Task item ▸
From the line with "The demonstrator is" to the end of the data below, restate each line word for word, both ends included, without the pictures.

Dataset section ▸

━━━━

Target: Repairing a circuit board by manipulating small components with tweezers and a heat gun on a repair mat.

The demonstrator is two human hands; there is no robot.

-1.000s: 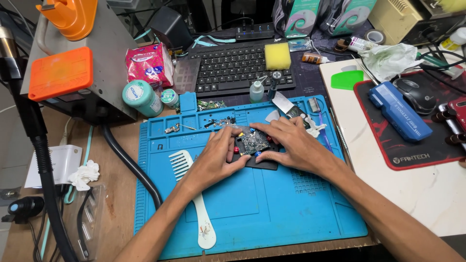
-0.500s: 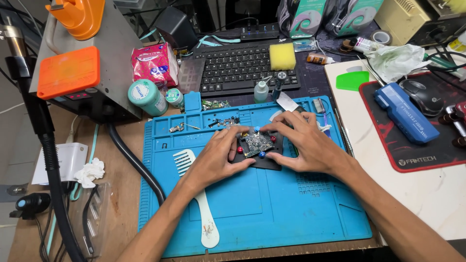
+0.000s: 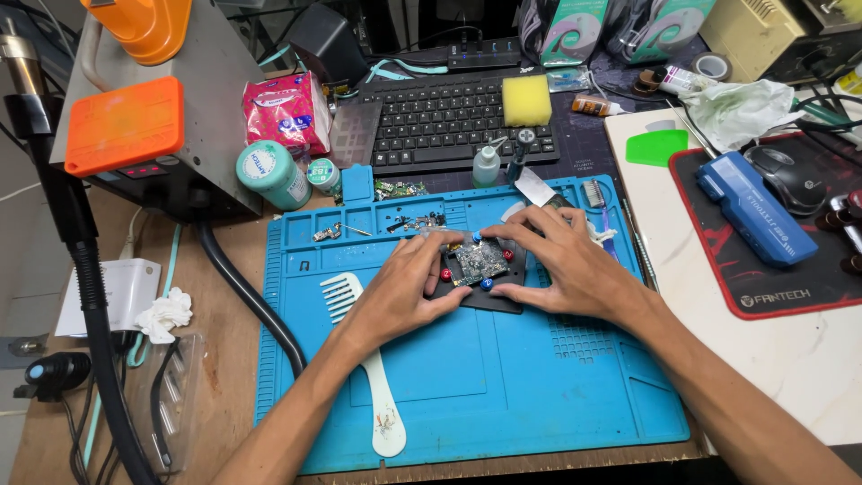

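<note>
Two hands flank the small circuit board [image 3: 479,261] (seated on a black holder [image 3: 489,296]) on the blue mat [image 3: 467,386]: your left hand [image 3: 401,294] and right hand [image 3: 564,267] press fingertips against its edges, clamping nothing.

— What do we have along the far edge of the table?
— We see a black keyboard [image 3: 453,121] with a yellow sponge [image 3: 526,100] on its right end, and a pink tissue pack [image 3: 287,110] to its left.
— And toward the right edge?
— We find a blue case [image 3: 744,219] and a black mouse [image 3: 788,177] on a red-rimmed pad [image 3: 790,287]. Near the front edge we see a white comb [image 3: 368,359].
</note>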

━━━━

Problem solution ▸
The demonstrator is two human hands; there is no robot.

-1.000s: 
-0.500s: 
+0.000s: 

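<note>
Two hands flank the small circuit board [image 3: 479,261] (seated on a black holder [image 3: 489,296]) on the blue mat [image 3: 467,386]: your left hand [image 3: 401,294] and right hand [image 3: 564,267] press fingertips against its edges, clamping nothing.

— What do we have along the far edge of the table?
— We see a black keyboard [image 3: 453,121] with a yellow sponge [image 3: 526,100] on its right end, and a pink tissue pack [image 3: 287,110] to its left.
— And toward the right edge?
— We find a blue case [image 3: 744,219] and a black mouse [image 3: 788,177] on a red-rimmed pad [image 3: 790,287]. Near the front edge we see a white comb [image 3: 368,359].
</note>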

That is the entire output.